Gabor Filters on Hardware

One 2-D convolution, four very different microcontrollers

A Gabor filter and a Difference of Gaussians are both, at the metal, a 2-D convolution: slide a small kernel over an image and accumulate a weighted sum at every pixel. That single operation is the whole embedded story, and it is a far harsher test of a microcontroller than the 1-D biquads of the gammatone bank. An image has thousands of pixels, the kernel is two-dimensional, and the intermediate results may not even fit in RAM.
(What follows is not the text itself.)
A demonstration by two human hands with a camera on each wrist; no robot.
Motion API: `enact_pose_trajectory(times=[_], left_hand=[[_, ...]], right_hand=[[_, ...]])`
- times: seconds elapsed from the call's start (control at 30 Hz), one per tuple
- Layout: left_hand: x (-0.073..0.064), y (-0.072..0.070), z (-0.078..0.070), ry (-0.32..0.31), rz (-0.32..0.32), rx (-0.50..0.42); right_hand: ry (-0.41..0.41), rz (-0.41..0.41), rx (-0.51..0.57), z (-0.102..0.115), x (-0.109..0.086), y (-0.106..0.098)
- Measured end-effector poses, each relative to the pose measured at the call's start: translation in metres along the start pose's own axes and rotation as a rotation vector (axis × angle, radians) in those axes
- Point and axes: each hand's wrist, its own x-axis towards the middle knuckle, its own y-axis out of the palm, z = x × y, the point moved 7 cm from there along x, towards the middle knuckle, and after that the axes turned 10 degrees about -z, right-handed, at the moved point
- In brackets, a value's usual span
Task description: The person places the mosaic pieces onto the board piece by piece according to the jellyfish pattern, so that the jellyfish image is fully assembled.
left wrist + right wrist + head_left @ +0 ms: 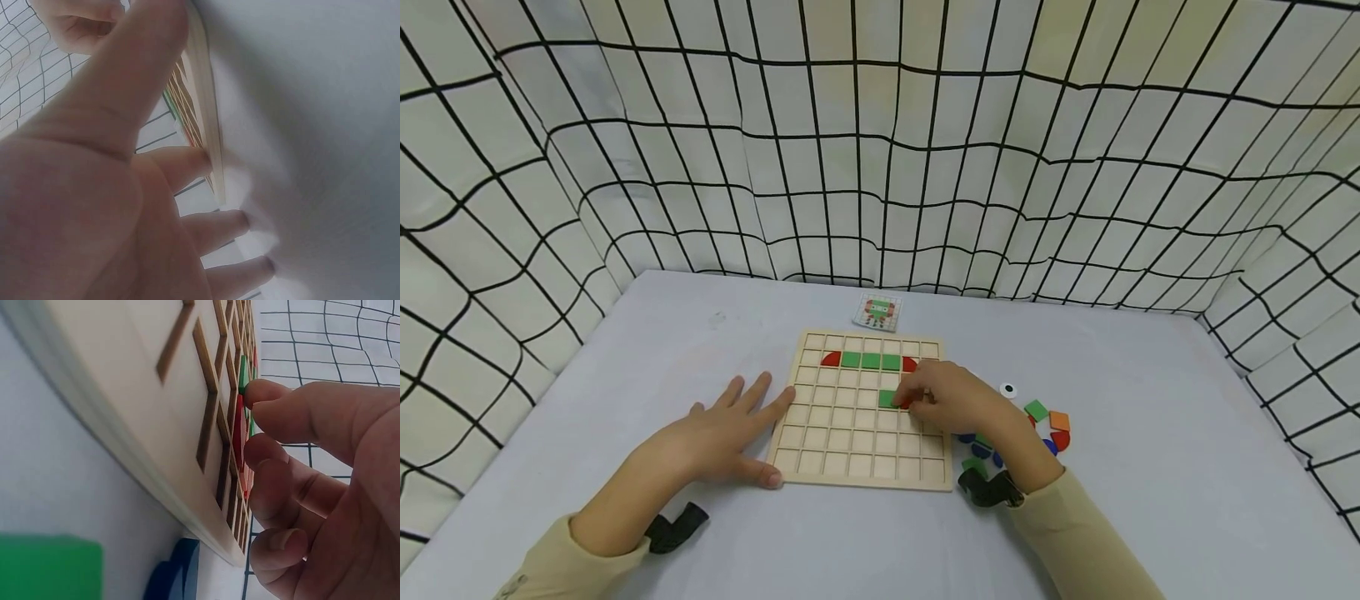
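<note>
A wooden grid board [850, 442] lies on the white tabletop. My left hand [722, 437] is spread flat beside it, thumb at the near left corner and index fingertip on the left edge. Along an upper row, several green squares [871, 361] sit between two red rounded pieces [831, 359]. Lower down, another green square [886, 398] fills a cell. My right hand [951, 396] bends over the board, its curled fingertips at a red piece [238, 434] beside that square. The fingers partly hide this red piece.
Right of the board lie loose pieces: an orange square [1059, 420], a green square [1036, 410], a red piece [1060, 440], a white disc with a black centre [1008, 390], and several blue ones. A pattern card [877, 312] lies behind the board. Black netting [880, 133] surrounds the table.
</note>
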Motion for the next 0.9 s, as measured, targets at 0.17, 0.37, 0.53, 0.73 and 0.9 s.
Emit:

This page takes one portable C convolution and runs it, in principle, across a deliberately wide capability ladder: an 8-bit AVR with no FPU, a Cortex-M0+, a Cortex-M4F, and a Cortex-M33 with a neural-processing unit. The point is exactly that the same algorithm is trivial on one end of the ladder and impossible on the other. The board set and the shared-library, multi-toolchain style are borrowed from the HAN Embedded Machine Learning course (Arends and Veen), where a single portable C feature library is compiled unchanged onto every target.

For the mathematics and the Python reference, see the main page. Conventions follow ADR-005: single-precision float first, fixed-point as the optimisation for the parts that need it.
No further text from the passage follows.